Whether those 22,500 have quit their jobs in favour of a life on benefits is a ‘lifestyle choice’ is another matter. Let’s set aside the fact that statutory sick pay is a mere £116.75 a week, while the basic rate of Universal Credit for an adult over 25 is £90.80. Even if someone is sick enough to be eligible for Personal Independence Payment (PIP), the standard rate is £72.65 a week. Very roughly, someone who’s not working because they’re sick receives in benefits around £163 a week – less than a third of median gross earnings.

Then look at NHS waiting times. Although it is impossible to directly relate waiting for NHS treatment to quitting work, the long queues for everything from cancer treatment to knee replacements must have some impact on labour market participation. If the worker themselves is not on the waiting list, then having a family member who is can also contribute to exiting the workforce.

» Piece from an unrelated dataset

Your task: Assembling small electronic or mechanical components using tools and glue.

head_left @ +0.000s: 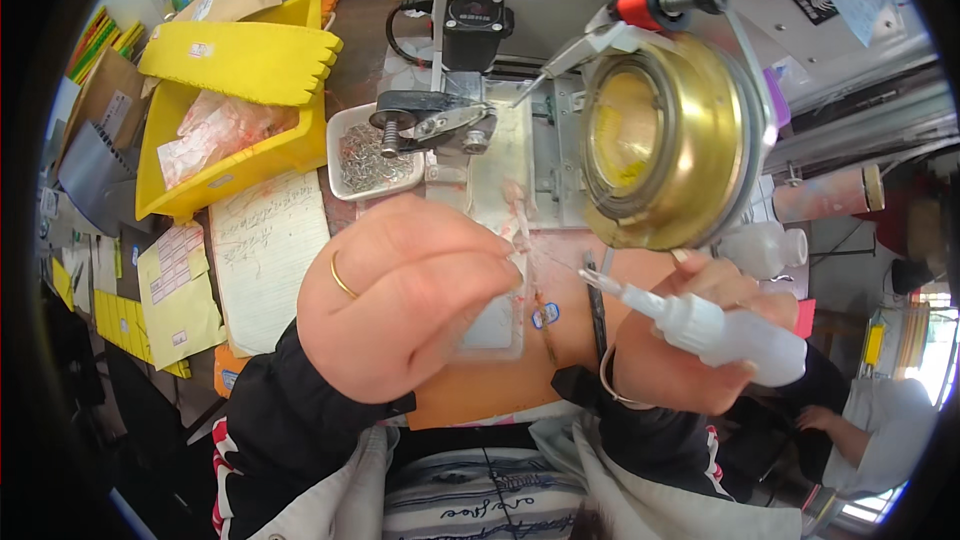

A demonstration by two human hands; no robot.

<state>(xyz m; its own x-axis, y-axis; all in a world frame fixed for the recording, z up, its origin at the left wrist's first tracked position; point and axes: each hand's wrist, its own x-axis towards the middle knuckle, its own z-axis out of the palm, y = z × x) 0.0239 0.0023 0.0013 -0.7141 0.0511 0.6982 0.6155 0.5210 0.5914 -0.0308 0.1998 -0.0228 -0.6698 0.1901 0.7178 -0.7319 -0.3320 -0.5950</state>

But it’s the findings of the Health Foundation that probably explain the economic activity trend. The Health Foundation forecasts that between 2019 and 2040, an additional 700,000 people will have a major illness by 2040. Not all illnesses mean people cannot work at all, but a significant number of those with chronic pain, complications of diabetes and severe anxiety and depression are likely to be out of work. Five years into their forecast, we could well be seeing the beginning of the uptick in economic inactivity.

What should be done?

The UK government is embarking on a carrot-and-stick approach, with a lot of emphasis on the stick. But this won’t work for people who are genuinely ill. Instead, there urgently needs to be investment in community-based health care to manage common health conditions. Crucially, with eight out of ten people forecast to have a major illness likely to live in a deprived area, that investment must be targeted on disadvantaged communities.

In the longer term there needs to be urgent action to prevent illness in the first place. The major illnesses identified by the Health Foundation are all closely associated with low incomes, poor housing and insecure work. To reduce the number of people living with illness, the priority must therefore be better homes, secure and decently-paid jobs, and more cash in people’s pockets.